Blob ContentHash appears not to be set/read for large files

Azure / azure-sdk-for-net

This repository is for active development of the Azure SDK for .NET. For consumers of the SDK we recommend visiting our public developer docs at https://learn.microsoft.com/dotnet/azure/ or our versioned developer docs at https://azure.github.io/azure-sdk-for-net.

MIT License

5.36k stars 4.79k forks source link

Blob ContentHash appears not to be set/read for large files #17676

Closed NeilMacMullen closed 3 years ago

NeilMacMullen commented 3 years ago

Describe the bug Some files in my container appear to have an empty BlobItem.Properties.ContentHash. I assume the problem occurs on upload but it's possible the issue is with reading files. Small files do not exhibit the problem. Large files do. The threshold appears to be around 50K. It's possible the problem is actual a side-effect of specifying an InitialTransferLength and MaximumTransferSize of 64K for upload/download in the StorageTransferOptions structure.

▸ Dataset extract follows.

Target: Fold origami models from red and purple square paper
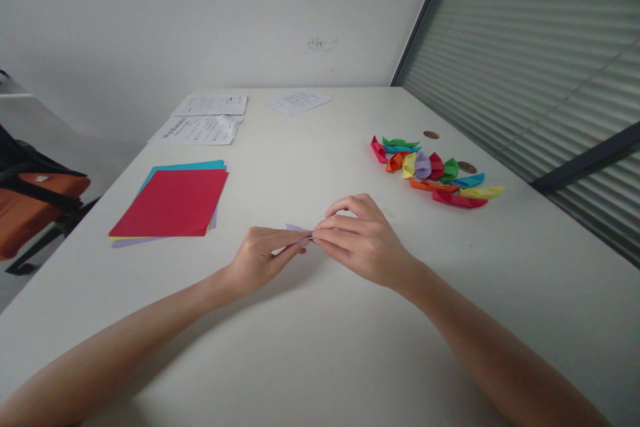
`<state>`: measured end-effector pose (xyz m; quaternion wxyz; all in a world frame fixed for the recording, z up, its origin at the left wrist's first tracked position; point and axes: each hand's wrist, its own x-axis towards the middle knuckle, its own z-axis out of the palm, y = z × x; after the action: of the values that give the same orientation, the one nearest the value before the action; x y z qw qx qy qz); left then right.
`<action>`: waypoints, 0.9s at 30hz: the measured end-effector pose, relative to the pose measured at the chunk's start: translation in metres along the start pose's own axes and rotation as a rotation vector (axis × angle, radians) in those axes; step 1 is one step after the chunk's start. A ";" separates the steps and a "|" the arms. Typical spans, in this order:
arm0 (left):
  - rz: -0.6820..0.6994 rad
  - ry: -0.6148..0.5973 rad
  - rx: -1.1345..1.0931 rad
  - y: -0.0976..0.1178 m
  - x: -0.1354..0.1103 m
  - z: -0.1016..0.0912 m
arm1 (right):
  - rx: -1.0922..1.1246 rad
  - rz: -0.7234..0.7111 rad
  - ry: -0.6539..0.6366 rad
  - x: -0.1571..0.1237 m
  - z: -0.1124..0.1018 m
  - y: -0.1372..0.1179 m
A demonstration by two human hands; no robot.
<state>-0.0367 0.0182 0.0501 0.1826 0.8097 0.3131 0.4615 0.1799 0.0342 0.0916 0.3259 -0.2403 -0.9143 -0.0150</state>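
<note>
Between my two hands is a small folded piece of lilac paper, mostly hidden by the fingers. My left hand pinches it from the left, thumb below and fingers above. From the other side my right hand closes its fingertips on the paper's right end. Both hands meet just above the white table. To the left lies a stack of square coloured paper, red on top, with blue, yellow and lilac edges showing. Several folded paper pieces in many colours sit together to the right.
Printed sheets lie at the far left of the table, and another sheet is at the back. Two round table holes are near the right edge, beside window blinds. An orange chair stands at the left.
</note>
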 end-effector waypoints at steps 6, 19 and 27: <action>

Note there is a similar issue at https://github.com/Azure/azure-sdk-for-net/issues/14037 but this describes a different mechanism.

Expected behavior I would expect the MD5 of a blob always to be available (why would you ever NOT want it set?) Even if not set by the client on upload it should be calculated by the server when storing the blob.

Actual behavior (include Exception or Stack Trace)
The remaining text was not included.